PROBLEM> Write out again, exactly, the lines below starting at the one with "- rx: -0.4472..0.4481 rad" and ending at the one with "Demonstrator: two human".
· · · · ·
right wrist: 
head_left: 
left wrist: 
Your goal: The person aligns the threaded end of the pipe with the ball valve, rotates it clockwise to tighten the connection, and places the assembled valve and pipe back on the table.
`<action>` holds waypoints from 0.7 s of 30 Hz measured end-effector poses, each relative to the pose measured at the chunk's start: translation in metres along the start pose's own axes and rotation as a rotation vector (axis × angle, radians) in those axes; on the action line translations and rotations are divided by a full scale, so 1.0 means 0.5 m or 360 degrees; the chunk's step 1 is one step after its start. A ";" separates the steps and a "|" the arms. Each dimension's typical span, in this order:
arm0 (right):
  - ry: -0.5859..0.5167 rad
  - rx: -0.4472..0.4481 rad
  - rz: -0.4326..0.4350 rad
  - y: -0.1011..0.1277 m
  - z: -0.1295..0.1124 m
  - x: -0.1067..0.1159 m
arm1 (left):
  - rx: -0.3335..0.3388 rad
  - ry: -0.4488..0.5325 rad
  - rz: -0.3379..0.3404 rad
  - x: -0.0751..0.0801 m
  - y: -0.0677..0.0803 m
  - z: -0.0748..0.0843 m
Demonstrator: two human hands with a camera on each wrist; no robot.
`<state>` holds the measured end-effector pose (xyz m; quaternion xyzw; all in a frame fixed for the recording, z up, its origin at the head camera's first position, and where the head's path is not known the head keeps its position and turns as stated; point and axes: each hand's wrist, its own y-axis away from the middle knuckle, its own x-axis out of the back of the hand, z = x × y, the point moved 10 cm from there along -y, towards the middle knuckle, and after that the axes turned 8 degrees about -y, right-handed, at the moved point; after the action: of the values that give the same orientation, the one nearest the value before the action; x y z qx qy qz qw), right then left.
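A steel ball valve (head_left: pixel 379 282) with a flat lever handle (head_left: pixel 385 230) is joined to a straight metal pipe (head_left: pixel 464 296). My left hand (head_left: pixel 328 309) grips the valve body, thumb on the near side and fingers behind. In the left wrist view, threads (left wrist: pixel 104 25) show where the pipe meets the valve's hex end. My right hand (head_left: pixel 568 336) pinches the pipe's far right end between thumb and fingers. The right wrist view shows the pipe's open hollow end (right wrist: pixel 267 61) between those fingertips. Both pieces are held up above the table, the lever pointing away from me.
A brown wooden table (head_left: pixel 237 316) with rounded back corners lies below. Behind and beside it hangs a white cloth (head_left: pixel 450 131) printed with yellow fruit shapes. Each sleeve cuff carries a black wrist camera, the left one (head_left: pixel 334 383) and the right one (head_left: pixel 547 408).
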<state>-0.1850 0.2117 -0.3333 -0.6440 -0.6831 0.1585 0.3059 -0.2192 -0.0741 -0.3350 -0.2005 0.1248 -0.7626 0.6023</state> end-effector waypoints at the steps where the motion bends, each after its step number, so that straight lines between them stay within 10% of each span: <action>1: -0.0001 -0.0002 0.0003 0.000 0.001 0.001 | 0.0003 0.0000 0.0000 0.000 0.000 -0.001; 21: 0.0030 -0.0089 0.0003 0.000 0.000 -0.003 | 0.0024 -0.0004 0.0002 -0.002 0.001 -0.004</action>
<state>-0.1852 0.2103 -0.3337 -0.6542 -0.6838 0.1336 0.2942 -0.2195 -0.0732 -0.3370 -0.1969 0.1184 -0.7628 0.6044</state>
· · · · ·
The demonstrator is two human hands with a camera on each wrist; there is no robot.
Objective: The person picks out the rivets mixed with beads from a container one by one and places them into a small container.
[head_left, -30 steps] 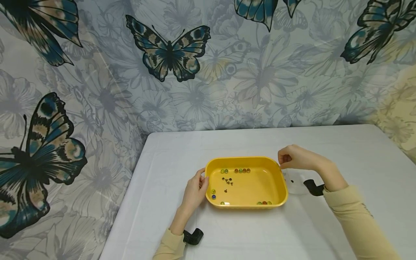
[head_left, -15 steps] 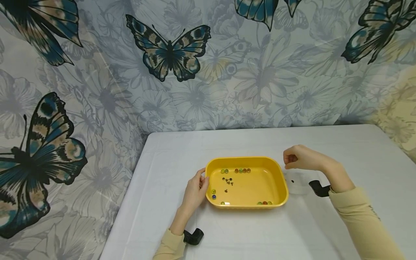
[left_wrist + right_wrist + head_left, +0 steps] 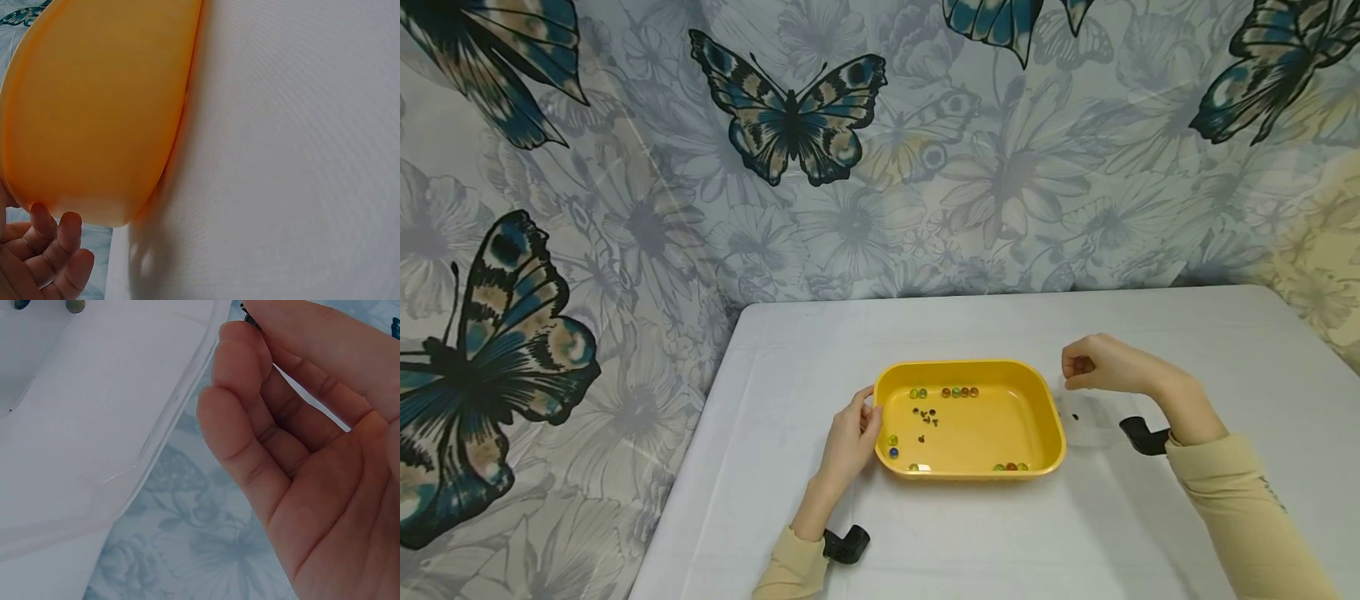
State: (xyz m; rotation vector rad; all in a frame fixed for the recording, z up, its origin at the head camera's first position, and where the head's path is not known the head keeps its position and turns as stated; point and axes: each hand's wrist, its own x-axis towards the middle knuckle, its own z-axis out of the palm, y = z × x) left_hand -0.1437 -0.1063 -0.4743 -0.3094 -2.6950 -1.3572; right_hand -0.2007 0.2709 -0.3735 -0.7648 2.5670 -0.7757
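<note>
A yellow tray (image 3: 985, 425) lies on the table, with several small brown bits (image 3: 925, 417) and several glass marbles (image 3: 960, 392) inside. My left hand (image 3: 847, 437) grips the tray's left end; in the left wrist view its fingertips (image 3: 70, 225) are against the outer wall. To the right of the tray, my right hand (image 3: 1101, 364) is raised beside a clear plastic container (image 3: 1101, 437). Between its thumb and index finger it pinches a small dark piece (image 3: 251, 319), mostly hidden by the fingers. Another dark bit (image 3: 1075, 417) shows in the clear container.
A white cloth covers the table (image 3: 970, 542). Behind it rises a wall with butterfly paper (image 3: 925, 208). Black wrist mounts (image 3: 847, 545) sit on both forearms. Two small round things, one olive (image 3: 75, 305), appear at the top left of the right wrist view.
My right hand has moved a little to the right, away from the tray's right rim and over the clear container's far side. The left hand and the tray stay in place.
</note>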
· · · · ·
PROBLEM SOLUTION>
  - rx: -0.4472..0.4481 rad
  - rz: -0.4326..0.4350 rad
  - y: -0.1011..0.1277 m
  - z: -0.1295..0.1124 m
  - x: -0.1067..0.1159 m
arm1 (left):
  - rx: -0.3335..0.3388 rad
  - ry: -0.4488..0.5325 rad
  - rz: -0.3379..0.3404 rad
  - x: -0.0751..0.0801 m
  - y: -0.0677..0.0803 m
  - z: -0.0748..0.0843 m
Demonstrator: two human hands with a camera on each wrist; no robot.

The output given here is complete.